From the data below, return the exact lines starting at the line containing "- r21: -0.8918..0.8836" and ending at the line containing "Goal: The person", both included, and nothing else.
[Start of Attachment]
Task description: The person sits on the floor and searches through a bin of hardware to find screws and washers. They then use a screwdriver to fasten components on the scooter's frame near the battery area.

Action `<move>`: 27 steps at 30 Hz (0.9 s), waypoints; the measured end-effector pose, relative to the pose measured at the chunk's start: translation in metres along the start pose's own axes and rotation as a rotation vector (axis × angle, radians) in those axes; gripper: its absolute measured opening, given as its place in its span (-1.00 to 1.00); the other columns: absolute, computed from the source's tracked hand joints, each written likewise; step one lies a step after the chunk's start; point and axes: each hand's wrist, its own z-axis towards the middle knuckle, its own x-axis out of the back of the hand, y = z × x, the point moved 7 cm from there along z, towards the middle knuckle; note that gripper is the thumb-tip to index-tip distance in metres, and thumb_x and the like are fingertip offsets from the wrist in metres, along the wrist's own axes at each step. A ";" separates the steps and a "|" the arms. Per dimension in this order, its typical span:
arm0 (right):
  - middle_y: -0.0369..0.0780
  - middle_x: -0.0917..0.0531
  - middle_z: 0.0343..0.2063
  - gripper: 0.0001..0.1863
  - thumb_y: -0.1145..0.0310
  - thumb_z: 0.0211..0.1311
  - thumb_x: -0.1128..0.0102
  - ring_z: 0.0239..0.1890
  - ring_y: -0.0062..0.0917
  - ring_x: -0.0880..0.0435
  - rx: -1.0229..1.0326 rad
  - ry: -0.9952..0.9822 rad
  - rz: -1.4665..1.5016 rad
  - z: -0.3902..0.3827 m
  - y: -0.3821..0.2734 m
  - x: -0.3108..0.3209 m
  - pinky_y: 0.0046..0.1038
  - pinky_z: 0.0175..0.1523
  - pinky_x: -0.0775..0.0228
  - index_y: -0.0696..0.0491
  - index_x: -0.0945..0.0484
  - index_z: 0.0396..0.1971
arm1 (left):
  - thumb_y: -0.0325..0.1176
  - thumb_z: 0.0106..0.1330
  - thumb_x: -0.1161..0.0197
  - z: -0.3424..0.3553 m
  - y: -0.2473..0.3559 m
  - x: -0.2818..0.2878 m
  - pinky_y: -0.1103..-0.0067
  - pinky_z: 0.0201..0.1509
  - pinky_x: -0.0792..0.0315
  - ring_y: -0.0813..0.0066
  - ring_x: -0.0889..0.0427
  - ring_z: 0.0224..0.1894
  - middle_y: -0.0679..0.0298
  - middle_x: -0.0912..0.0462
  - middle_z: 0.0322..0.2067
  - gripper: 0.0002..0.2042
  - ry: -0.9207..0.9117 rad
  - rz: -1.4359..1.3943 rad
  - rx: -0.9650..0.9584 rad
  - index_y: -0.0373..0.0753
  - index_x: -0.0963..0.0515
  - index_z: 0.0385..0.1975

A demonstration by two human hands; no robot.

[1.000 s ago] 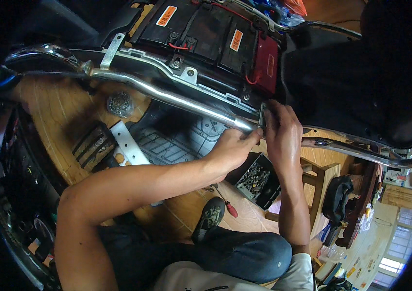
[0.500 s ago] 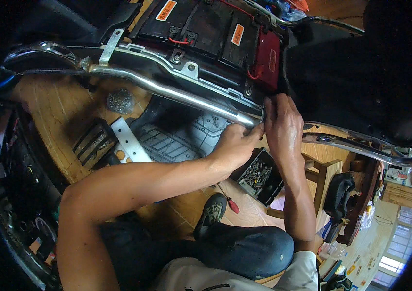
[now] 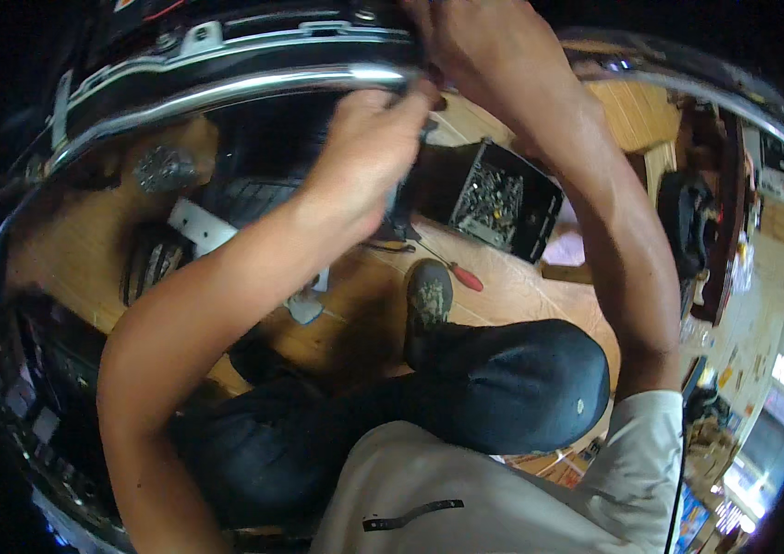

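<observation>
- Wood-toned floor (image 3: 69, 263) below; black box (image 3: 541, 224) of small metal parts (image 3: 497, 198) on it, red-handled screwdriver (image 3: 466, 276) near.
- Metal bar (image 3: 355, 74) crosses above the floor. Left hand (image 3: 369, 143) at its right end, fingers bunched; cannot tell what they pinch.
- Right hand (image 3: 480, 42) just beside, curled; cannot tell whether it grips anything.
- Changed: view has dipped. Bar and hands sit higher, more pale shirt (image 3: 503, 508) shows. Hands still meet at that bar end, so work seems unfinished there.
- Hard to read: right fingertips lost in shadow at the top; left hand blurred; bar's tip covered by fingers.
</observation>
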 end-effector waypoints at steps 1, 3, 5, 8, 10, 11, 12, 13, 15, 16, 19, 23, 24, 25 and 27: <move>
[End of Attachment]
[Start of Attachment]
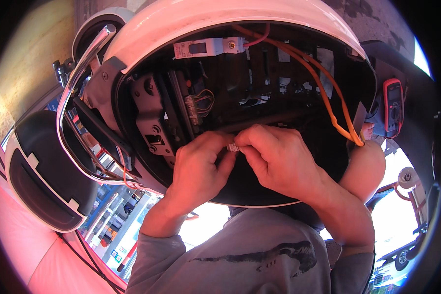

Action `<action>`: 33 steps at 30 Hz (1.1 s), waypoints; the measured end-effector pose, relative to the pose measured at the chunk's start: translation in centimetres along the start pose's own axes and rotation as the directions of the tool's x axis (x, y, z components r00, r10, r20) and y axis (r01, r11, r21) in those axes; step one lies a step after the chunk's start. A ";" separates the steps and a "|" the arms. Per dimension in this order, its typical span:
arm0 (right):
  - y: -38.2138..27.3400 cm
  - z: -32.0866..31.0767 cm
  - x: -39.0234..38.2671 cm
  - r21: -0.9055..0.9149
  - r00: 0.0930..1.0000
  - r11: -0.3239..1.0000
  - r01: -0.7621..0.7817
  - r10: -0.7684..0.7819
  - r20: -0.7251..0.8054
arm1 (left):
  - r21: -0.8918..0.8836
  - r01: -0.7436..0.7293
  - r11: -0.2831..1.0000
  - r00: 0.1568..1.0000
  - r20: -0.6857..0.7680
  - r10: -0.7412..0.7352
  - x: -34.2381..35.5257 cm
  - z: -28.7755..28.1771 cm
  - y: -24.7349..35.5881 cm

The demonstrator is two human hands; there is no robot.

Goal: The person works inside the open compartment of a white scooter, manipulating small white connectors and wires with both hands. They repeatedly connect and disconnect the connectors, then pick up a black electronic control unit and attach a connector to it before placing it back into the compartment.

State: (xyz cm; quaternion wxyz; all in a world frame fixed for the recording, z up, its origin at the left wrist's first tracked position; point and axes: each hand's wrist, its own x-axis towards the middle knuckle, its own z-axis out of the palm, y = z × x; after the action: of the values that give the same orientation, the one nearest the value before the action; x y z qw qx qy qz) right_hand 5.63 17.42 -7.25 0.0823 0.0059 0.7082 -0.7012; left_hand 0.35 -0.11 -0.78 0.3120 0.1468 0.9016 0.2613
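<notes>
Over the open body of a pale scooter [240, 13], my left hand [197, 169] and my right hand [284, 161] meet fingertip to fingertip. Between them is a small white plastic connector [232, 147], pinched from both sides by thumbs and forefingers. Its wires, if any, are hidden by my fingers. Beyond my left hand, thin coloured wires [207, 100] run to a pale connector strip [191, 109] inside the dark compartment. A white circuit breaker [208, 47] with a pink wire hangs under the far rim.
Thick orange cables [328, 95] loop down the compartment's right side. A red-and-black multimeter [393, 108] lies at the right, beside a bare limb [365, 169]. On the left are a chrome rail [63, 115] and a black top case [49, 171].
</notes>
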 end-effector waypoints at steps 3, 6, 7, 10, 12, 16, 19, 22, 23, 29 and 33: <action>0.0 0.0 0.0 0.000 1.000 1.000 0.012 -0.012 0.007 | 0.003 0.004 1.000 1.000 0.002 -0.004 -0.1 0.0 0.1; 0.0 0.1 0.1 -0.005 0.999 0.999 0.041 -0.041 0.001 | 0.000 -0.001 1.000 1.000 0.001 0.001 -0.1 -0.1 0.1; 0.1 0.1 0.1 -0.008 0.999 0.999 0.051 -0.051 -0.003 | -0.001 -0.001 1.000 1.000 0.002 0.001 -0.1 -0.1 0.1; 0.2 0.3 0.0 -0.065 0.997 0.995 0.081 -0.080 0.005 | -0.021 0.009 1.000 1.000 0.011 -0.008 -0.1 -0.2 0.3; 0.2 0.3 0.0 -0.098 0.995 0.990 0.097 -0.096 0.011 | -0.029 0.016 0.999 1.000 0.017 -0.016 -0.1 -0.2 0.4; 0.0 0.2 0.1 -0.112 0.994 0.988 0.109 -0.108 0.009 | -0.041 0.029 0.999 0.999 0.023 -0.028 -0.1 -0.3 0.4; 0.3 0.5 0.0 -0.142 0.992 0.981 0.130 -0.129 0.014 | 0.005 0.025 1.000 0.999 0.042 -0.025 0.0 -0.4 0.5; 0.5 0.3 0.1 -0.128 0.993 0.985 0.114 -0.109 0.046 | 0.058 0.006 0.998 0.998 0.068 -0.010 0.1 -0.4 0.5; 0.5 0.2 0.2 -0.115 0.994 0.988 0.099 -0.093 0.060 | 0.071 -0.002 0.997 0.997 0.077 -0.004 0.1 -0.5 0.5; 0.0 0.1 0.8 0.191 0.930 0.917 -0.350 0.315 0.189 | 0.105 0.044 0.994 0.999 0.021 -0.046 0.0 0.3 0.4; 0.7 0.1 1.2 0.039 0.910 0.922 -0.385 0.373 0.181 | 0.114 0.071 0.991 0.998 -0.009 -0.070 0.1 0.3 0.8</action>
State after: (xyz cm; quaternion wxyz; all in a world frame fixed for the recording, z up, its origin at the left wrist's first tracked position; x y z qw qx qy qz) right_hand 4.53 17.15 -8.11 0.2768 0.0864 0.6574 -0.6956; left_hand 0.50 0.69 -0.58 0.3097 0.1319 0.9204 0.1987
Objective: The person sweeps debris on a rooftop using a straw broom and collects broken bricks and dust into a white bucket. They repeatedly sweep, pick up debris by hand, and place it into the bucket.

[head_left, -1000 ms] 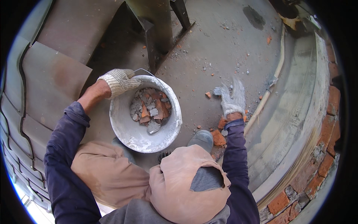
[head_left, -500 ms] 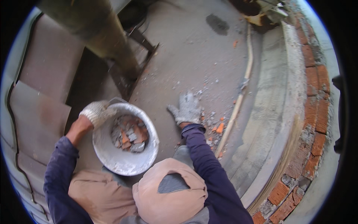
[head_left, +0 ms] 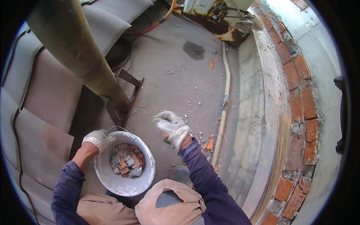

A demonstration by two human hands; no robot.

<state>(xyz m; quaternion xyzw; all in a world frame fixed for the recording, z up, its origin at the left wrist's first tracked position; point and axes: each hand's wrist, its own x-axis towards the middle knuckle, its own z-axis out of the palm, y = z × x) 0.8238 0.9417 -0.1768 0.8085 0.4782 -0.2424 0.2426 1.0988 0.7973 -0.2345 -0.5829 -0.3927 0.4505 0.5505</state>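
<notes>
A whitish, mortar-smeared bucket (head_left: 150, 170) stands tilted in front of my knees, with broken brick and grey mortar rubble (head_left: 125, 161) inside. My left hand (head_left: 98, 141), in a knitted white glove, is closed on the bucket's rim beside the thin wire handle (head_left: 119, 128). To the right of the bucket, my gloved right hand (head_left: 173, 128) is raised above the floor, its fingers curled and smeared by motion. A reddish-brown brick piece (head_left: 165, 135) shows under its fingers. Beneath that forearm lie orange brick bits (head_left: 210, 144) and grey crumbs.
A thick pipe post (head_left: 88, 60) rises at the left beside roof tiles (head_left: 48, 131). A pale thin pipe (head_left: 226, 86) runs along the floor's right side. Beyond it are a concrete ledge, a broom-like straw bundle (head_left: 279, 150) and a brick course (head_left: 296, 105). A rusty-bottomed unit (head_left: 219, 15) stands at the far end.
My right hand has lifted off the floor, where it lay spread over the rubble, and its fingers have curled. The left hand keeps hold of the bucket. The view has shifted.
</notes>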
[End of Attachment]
# Answer to the problem:
  - r21: -0.8918..0.8836
  - r01: -0.7436..0.7293
  - r11: -0.2831..1.0000
  - r00: 0.1568..1.0000
  - r20: -0.6857..0.7680
  - r10: -0.7412..0.7352
  - x: -34.2381..35.5257 cm
  - z: -28.7755..28.1771 cm
  - y: -24.7349..35.5881 cm

The demonstrator is two human hands; there is no robot.

Goal: The person works inside the open compartment of a white scooter, manipulating small white connectors and wires with both hands. They repeatedly connect and disconnect the connectors, then pick up a black electronic control unit and attach a connector to it before placing it back into the compartment.

The output above is complete as it stands.